• [Task requirements]: Your reply should restate the lines from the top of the entries through the line containing "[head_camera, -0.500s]" word for word, with no pictures.

• [Data extract]:

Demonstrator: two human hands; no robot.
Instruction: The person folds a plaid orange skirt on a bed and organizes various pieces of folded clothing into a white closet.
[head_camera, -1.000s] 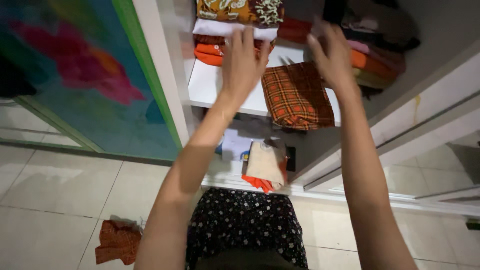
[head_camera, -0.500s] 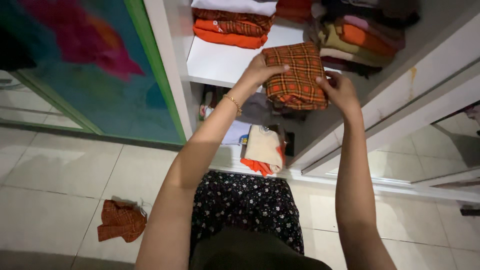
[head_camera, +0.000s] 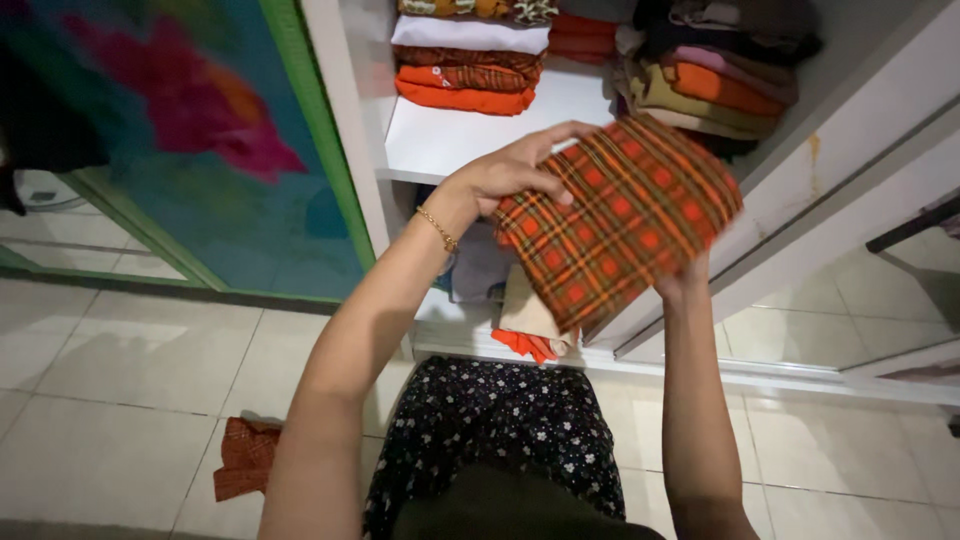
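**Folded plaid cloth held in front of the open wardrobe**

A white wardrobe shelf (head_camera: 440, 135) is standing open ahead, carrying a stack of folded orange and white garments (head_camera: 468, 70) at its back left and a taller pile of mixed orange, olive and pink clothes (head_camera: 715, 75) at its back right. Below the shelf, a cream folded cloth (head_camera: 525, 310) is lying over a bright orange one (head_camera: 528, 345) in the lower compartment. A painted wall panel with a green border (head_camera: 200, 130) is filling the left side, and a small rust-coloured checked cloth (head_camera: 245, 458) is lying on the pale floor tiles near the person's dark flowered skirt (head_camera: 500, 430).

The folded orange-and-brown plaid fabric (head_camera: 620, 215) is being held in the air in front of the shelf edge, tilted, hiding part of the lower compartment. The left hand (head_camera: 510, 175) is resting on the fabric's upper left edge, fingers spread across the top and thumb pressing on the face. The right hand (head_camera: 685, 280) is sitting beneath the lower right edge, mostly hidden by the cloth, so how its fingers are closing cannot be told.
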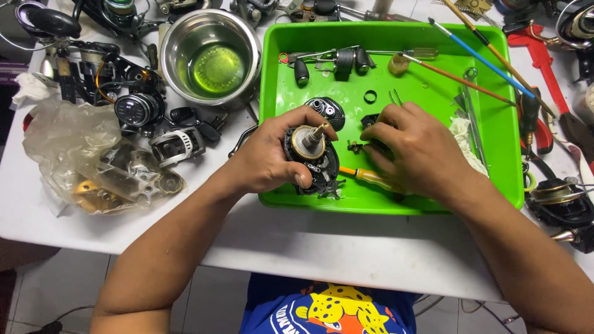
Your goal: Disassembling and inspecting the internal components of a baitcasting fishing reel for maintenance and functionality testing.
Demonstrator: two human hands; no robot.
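I have a single view, from the camera on the person's head. It looks steeply down, almost straight onto the white table [309,247], and sits close, at arm's reach of the work. The far edge of the table runs along the top of the picture; the near edge crosses low, with the person's blue shirt [322,309] and a strip of tiled floor [55,291] under it. The green tray [396,93] lies a little right of centre. Both forearms enter from the bottom corners. There is no second view to overlap with it.
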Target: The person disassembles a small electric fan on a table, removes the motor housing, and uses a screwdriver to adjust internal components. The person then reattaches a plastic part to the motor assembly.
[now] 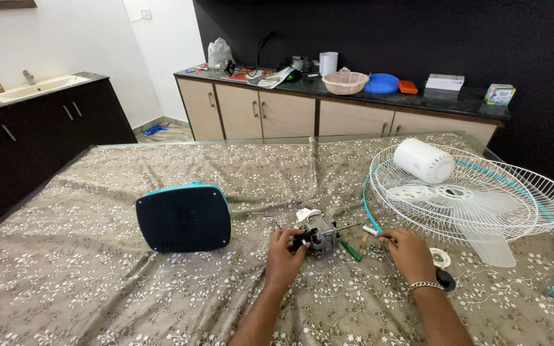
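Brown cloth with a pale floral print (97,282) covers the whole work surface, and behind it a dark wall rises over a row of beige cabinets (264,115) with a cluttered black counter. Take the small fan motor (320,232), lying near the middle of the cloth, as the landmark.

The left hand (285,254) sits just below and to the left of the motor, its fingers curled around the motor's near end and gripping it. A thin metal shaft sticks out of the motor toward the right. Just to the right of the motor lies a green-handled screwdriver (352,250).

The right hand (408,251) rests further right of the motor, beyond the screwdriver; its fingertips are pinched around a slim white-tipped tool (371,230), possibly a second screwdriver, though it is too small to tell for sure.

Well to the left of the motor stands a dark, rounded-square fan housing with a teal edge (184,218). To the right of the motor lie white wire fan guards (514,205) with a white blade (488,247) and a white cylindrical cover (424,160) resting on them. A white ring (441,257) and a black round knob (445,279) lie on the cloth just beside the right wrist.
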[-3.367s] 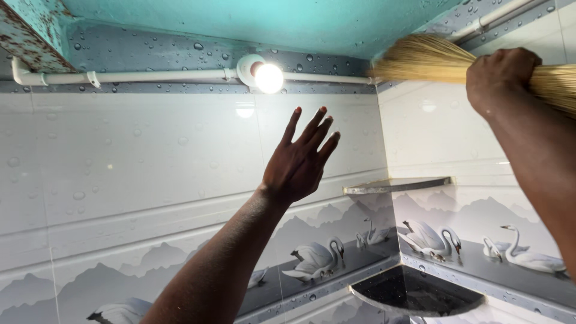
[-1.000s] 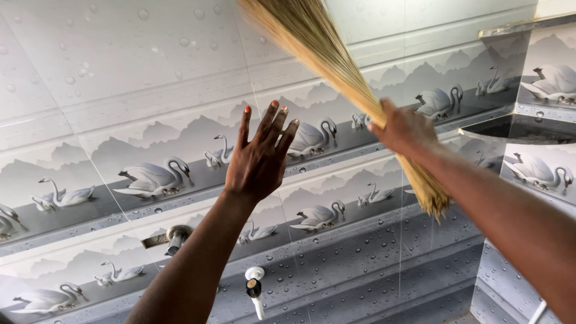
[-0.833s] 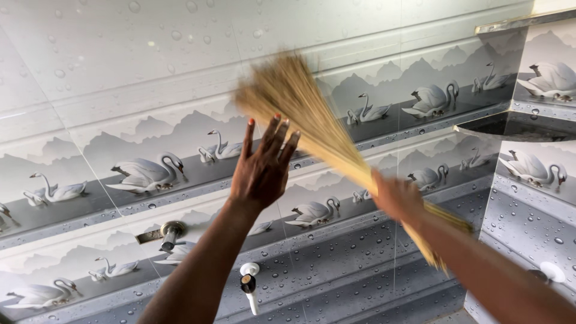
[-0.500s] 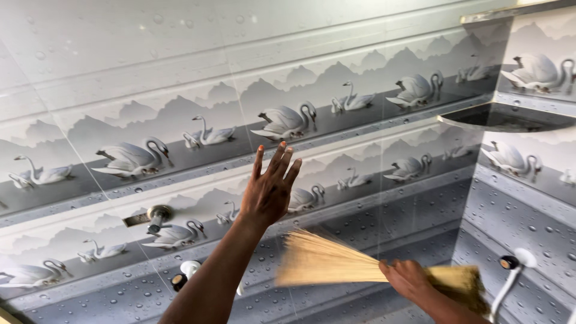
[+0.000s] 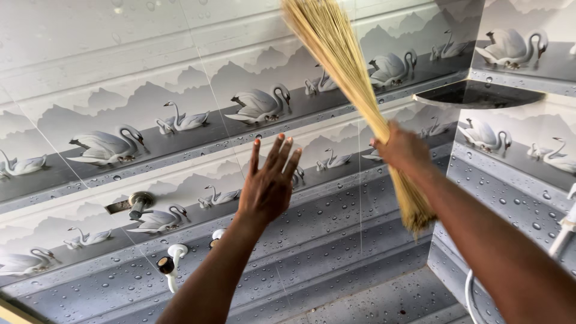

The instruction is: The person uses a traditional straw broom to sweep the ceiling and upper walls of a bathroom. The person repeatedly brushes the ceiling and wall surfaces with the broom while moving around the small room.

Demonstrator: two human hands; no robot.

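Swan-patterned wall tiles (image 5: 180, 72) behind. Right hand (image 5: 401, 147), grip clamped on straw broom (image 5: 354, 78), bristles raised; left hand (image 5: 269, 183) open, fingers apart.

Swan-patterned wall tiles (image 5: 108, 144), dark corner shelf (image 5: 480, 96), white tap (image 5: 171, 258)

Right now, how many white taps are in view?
3 white taps: one low on the back wall, one partly behind the left forearm, one at the right edge. Arms may hide more.

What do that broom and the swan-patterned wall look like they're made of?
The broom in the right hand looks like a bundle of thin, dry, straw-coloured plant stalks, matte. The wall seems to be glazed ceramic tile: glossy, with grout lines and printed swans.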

• [Result of the task]:
Demonstrator: two human hands; no robot.
Instruction: The person folds a plaid orange skirt on a bed and organizes various pieces of folded clothing into a white closet.
[head_camera, -1.000s] 
[head_camera, -0.500s] 

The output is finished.